Vu la procédure suivante : M. A... B... a demandé à la Cour nationale du droit d'asile d'annuler la décision du 14 avril 2017 par laquelle l'Office français de protection des réfugiés et apatrides a rejeté sa demande d'asile et a refusé de lui accorder le bénéfice de la protection subsidiaire. Par une décision n° 17019206 du 14 mars 2019, la Cour nationale du droit d'asile a rejeté sa demande. Par un pourvoi sommaire et un mémoire complémentaire, enregistrés les 13 mai et 31 juillet 2019 au secrétariat du contentieux du Conseil d'Etat, M. B... demande au Conseil d'Etat : 1°) d'annuler cette décision ; 2°) réglant l'affaire au fond, de lui reconnaître la qualité de réfugié ou, à défaut, de lui accorder le bénéfice de la protection subsidiaire ; 3°) de mettre à la charge de l'Office français de protection des réfugiés et apatrides la somme de 3 000 euros au titre de l'article L. 761-1 du code de justice administrative. Vu les autres pièces du dossier ; Vu : - la convention de Genève du 28 juillet 1951 relative au statut de réfugiés et le protocole signé à New York le 31 janvier 1967 relatif au statut de réfugiés ; - le code de l'entrée et du séjour des étrangers et du droit d'asile ; - le code de justice administrative et l'ordonnance n° 2020-305 du 25 mars 2020 modifiée ; Après avoir entendu en séance publique : - le rapport de Mme Christelle Thomas, maître des requêtes en service extraordinaire, - les conclusions de Mme Anne Iljic, rapporteur public ; La parole ayant été donnée, avant et après les conclusions, à la SCP Rocheteau, Uzan-Sarano, avocat de M. A... B... et à la SCP Foussard, Froger, avocat de l'Office français de protection des réfugiés et apatrides ; Considérant ce qui suit :
- Il ressort des pièces du dossier soumis à la Cour nationale du droit d'asile que, par une décision du 14 avril 2017, l'Office français de protection des réfugiés et apatrides a rejeté la demande d'asile présentée par M. B..., ressortissant azerbaïdjanais. Ce dernier se pourvoit en cassation contre la décision du 14 mars 2019 par laquelle la Cour nationale du droit d'asile a rejeté sa demande tendant à l'octroi d'une protection.

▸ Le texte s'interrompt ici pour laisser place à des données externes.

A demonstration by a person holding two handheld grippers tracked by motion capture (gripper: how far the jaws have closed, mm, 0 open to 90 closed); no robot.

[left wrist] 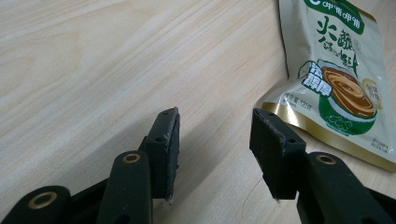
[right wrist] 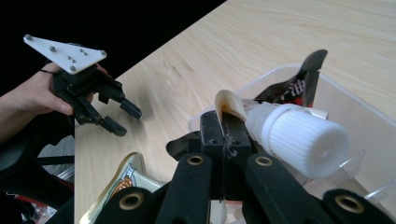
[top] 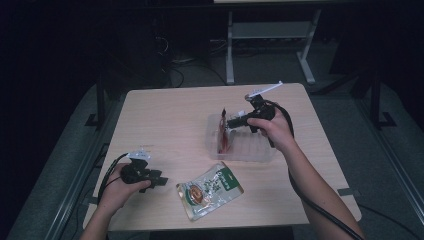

- Aux termes des stipulations du paragraphe A, 2° de l'article 1er de la convention de Genève du 28 juillet 1951 relative aux réfugiés, doit être considérée comme réfugié toute personne qui " craignant avec raison d'être persécutée du fait de sa race, de sa religion, de sa nationalité, de son appartenance à un certain groupe social ou de ses opinions politiques, se trouve hors du pays dont elle a la nationalité et qui ne peut ou, du fait de cette crainte, ne veut se réclamer de la protection de ce pays ". Il ne résulte pas de ces stipulations que, pour ouvrir droit à la reconnaissance du statut de réfugié, les opinions ou activités politiques en raison desquelles un étranger craint d'être persécuté dans le pays dont il a la nationalité doivent être revendiquées comme telles. Dans le cas où ces opinions ou activités, même non revendiquées comme telles, sont regardées par les autorités du pays comme une manifestation d'opposition politique susceptible d'entraîner des persécutions, elles peuvent, le cas échéant, ouvrir droit à la reconnaissance de la qualité de réfugié.
- Il s'ensuit qu'en se bornant, pour refuser de reconnaître la qualité de réfugié à M. B..., à relever qu'il ne revendiquait ni engagement politique ni manifestation d'opposition qui aurait pu justifier les poursuites pénales dont il faisait l'objet depuis novembre 2015 sans rechercher si les liens d'amitié dont il se prévalait avec un ministre limogé en octobre 2015, avaient pu être regardés par les autorités de son pays comme une manifestation d'opposition politique susceptible de l'exposer à des persécutions, la cour a commis une erreur de droit.
- Il résulte de ce qui précède, sans qu'il soit besoin de se prononcer sur les autres moyens du pourvoi, que M. B... est fondé à demander l'annulation de la décision qu'il attaque. Il y a lieu, dans les circonstances de l'espèce, de mettre à la charge de l'Office français de protection des réfugiés et apatrides la somme de 3 000 euros au titre de l'article L. 761-1 du code de justice administrative. D E C I D E : -------------- Article 1er : La décision de la Cour nationale du droit d'asile du 14 mars 2019 est annulée. Article 2 : L'affaire est renvoyée à la Cour nationale du droit d'asile. Article 3 : L'Office français de protection des réfugiés et apatrides versera à M. B... la somme de 3 000 euros au titre de l'article L. 761-1 du code de justice administrative. Article 4 : La présente décision sera notifiée à M. A... B... et à l'Office français de protection des réfugiés et apatrides.